I had/have to think back to conversations, dialogues, songs etc to date back when i actually began hearing this said phrase. Yeah!!! I am still thinking, and more than likely will still be thinking, when I put down my pen (or lay off the keyboard). People no longer have the ability or intelligence to defend their stance and therefore need to remove themselves from the STATEMENT THEY make. (Think Terms like NO HOMO, JUST JOKING, NO OFFENSE etc) People need to start calling folks out on their bluffs, I think the fear of having an intelligent, legitimate conversation of the issue at hand have helped such phrases flourish…..on that note, I am just saying…..

The phrase, “I'm just saying”, may be a scapegoat for one who would not like his or her opinion to be challenged. It seems to have the same feel as the phrase, “In my opinion..” It almost could be ironic in the way that it seems to discourage people from furthering a conversation, because it appears to imply a basic level of self-awareness that is widely known, yet rarely discussed. While “I'm just saying” may imply the lack of desire to have one's opinion questioned, I believe that an acknowledgment that everyone has a different perspective, and people filter information in different ways, is important to consider. Often, it goes without saying, “Yes, that is your opinion. You are saying that.” Whatever one may call it: a 'gloss', 'reality-tunnel', belief-system, etc., it may be important to remember that “every perception is gamble” and people may benefit from recognizing that somebody else's interpretation might be able to tell them something interesting about our world.

However, I feel as if a lack of communication is often created between people who assume they are making the same interpretations, and, if one doesn't immediately know how to express their opinion so another person can understand it in the same way, then phrases like, “I'm just saying” become a common part of our vocabulary.

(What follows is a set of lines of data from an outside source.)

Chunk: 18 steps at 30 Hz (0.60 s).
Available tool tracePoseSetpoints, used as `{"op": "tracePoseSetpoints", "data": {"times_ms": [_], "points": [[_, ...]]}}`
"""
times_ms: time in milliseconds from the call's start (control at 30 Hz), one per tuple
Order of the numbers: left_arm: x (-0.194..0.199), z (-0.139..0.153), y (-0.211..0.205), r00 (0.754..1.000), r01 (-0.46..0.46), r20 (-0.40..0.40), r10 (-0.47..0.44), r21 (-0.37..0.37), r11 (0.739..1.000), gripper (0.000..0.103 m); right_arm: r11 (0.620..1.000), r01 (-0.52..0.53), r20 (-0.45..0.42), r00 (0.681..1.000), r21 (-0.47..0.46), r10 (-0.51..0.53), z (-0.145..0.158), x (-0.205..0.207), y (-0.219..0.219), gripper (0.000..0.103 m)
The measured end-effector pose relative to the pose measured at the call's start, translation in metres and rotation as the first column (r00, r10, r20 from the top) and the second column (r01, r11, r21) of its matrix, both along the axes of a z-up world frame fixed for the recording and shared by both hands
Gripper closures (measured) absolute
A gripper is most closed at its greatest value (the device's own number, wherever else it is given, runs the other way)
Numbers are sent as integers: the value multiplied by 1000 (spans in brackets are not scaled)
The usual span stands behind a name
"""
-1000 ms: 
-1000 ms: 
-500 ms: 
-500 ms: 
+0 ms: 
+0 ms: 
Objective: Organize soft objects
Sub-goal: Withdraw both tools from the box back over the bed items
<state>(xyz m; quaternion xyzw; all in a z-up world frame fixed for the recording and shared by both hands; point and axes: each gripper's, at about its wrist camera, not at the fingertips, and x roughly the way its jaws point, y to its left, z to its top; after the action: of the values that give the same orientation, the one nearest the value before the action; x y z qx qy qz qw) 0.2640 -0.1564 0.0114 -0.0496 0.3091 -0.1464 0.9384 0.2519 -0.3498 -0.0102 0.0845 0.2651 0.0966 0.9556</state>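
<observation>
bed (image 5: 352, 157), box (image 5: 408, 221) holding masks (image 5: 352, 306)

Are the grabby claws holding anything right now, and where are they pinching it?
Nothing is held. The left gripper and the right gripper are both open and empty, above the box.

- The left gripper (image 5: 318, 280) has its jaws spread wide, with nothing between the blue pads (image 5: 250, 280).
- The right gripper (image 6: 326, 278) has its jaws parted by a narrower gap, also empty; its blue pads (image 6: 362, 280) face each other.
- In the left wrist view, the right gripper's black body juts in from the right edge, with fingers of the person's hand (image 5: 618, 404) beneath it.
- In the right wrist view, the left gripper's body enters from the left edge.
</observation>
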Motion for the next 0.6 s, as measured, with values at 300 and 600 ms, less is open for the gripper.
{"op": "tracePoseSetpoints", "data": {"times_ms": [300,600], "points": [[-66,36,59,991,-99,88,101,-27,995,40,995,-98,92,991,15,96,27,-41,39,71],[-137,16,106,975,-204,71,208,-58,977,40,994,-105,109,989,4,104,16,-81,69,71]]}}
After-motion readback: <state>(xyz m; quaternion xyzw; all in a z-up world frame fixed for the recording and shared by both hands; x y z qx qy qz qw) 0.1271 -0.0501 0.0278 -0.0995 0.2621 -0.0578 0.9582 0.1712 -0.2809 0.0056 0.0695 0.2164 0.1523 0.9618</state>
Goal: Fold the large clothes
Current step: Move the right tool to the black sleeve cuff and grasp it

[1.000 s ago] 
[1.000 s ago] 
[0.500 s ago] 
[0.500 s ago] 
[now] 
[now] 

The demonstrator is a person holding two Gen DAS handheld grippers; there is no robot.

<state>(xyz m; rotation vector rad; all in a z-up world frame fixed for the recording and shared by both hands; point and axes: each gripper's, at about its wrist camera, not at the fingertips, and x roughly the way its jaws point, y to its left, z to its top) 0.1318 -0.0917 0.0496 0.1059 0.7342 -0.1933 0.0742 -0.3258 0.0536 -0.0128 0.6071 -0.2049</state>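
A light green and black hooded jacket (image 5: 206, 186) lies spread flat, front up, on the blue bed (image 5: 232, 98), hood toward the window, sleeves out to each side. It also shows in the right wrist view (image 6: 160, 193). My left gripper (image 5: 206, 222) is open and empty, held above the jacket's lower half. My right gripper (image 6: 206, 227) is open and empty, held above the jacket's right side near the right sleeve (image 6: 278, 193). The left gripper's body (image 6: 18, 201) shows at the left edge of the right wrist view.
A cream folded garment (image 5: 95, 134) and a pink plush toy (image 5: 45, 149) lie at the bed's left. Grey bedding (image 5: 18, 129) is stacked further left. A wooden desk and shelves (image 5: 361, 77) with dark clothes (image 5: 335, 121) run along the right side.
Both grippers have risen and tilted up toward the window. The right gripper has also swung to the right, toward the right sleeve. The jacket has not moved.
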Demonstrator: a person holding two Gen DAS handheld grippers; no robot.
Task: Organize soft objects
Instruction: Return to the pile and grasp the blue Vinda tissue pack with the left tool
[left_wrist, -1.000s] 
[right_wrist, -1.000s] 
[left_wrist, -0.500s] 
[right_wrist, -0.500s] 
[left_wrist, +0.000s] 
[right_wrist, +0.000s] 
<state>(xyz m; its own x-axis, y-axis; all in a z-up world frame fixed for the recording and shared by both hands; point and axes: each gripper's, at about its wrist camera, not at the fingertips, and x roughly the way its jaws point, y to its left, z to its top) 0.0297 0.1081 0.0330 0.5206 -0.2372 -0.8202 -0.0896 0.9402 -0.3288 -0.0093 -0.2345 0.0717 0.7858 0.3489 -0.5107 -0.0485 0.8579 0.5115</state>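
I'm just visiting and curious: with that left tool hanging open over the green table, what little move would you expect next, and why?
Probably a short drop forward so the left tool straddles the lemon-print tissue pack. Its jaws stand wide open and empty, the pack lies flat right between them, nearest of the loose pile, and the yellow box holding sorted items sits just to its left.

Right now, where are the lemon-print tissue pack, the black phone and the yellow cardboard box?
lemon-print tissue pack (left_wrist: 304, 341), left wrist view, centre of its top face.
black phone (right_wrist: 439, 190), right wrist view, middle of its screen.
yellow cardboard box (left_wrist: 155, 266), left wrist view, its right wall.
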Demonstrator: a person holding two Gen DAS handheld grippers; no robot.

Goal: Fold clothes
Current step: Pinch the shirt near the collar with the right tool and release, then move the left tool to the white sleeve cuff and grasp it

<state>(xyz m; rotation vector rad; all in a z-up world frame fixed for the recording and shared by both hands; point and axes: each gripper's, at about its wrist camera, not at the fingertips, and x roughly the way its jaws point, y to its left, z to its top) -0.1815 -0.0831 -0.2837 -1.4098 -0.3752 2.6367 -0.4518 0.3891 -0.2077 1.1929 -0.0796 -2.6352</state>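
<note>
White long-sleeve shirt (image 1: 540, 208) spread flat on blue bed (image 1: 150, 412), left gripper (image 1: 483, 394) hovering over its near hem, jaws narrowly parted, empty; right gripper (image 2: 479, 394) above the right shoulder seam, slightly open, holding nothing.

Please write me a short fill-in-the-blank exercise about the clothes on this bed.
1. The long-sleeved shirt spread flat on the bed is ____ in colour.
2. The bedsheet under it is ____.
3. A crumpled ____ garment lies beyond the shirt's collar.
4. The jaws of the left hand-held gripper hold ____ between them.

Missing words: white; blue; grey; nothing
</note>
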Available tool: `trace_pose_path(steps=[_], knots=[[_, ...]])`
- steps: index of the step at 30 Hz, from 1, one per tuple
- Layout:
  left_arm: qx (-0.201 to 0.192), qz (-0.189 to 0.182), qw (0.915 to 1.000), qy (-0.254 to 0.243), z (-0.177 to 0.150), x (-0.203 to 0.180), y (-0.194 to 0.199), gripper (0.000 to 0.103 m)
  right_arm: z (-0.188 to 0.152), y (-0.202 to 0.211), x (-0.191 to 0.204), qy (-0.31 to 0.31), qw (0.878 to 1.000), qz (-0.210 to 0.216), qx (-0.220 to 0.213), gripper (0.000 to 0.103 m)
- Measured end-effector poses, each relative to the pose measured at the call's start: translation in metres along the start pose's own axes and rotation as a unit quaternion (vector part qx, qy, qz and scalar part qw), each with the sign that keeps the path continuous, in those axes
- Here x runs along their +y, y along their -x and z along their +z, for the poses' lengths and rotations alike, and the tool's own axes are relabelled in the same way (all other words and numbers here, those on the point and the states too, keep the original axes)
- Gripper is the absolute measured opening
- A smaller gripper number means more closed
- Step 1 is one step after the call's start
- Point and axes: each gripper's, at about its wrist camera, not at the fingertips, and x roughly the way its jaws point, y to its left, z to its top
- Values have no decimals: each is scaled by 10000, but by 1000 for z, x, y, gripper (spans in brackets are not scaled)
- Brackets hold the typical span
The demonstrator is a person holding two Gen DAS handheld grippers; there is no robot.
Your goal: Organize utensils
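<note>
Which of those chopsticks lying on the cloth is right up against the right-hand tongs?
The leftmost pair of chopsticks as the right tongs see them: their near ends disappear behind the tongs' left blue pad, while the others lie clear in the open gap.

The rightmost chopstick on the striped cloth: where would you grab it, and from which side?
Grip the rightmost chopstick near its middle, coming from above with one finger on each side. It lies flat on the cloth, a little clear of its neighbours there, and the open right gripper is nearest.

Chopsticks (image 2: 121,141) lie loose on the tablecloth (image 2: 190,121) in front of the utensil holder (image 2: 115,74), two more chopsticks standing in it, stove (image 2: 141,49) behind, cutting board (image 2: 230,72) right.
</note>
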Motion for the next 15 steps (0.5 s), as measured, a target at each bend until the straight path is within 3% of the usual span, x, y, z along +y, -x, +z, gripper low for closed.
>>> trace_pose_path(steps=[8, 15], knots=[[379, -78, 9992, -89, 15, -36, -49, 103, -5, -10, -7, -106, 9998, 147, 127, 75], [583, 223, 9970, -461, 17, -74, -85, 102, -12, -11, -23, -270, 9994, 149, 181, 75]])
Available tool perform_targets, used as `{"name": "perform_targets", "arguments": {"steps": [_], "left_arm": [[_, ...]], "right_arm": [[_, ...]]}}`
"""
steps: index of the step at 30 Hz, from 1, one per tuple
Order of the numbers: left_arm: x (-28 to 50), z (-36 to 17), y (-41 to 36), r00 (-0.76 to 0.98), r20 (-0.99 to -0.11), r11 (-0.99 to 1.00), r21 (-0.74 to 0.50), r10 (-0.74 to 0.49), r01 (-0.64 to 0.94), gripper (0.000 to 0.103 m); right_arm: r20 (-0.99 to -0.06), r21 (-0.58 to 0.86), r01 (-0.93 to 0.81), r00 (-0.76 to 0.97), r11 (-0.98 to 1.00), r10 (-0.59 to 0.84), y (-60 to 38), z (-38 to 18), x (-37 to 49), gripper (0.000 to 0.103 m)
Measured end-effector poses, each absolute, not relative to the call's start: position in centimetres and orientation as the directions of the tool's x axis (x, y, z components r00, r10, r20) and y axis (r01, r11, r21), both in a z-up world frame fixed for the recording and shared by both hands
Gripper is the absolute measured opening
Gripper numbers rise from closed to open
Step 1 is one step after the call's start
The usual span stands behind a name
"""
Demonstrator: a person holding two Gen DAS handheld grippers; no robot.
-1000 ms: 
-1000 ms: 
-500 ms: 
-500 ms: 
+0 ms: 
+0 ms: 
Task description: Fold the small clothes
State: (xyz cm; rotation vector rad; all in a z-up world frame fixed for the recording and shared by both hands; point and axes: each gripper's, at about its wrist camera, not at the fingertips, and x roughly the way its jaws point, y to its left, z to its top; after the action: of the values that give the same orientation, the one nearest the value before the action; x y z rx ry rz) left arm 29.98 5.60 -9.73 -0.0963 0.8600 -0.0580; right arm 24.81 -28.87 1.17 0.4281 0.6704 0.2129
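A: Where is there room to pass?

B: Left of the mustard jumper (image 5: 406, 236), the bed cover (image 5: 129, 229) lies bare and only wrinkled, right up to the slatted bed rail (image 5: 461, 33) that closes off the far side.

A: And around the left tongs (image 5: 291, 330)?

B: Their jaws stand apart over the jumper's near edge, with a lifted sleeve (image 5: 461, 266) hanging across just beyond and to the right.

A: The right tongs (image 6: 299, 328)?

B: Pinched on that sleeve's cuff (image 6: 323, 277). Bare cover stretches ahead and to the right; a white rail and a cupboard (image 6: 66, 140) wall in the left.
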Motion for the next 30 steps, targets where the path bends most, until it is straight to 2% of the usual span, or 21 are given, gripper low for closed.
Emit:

Also, our attempts to communicate our own perceptions to others, while using a vocabulary with polarizing 'either-or' terms such as “is”, may also contribute to the frustrations we may find ourselves in. Perhaps, it will eventually be necessary for a re-orientation or re-structuring of our language that could be capable of better adapting to our changing ideas, environment, and world as a whole. I hope I'm not just making noise, and actually 'saying' something.

"I'm just joking" or "I'm J-K-ing" as my son often says does NOT mean the same thing as "I'm just sayin'"

The former is a way of trying to get oneself off the hook for verbalizing something completely inappropriate. The later is a way of saying "I'm just telling the truth without necessarily drawing conclusions about my observations so don't judge me" Ironically, often the sayer IS, in fact, trying to lead the listener into passing judgement on the person being spoken about, but, is unwilling to own any of that.

I agree that both phrases are social coping mechanisms that somehow allow us to take the edge off of something we've said that either isn't true, or, isn't particularly polite to point out even if it is.

I enjoyed Card Buddy's brief blurb the most, an utterance of perceived facts bouyed by a non-chalantness that is in fact nothing but...

I grew up in rural America, bordered by forest, cow patties, one-street towns and mountains, and 'I'm just sayin' found us, though maybe our good fortunes came way of 'urban generosity.'

All I know is I've heard it for years and could employ it in a variety of ways - insecurity's mask, perceived facts that dare defiance, stealing emphasis for a variety of reasons, crediting another for several reasons, the popular 'throwing under the bus' minus a voctim (at least at that moment), or a final blow in the eye of defeat's storm.

And of course, like parade-going scavengers lining the path, judgement passes through assumptions built with confidence on a crumbling foundation, consistently too arrogant to humble itself and admit nothing is truly known.

The proof of this is the beautiful exceptions to the rule that defy scientific statistics, social profiles and civil conformity and leave us knocked off our feet by our comfortable assumptions. It'd be ideal to abandon conditioning, but the more control people reliquish the more scared they get, and it's easier to be safe than, I'm just sayin'.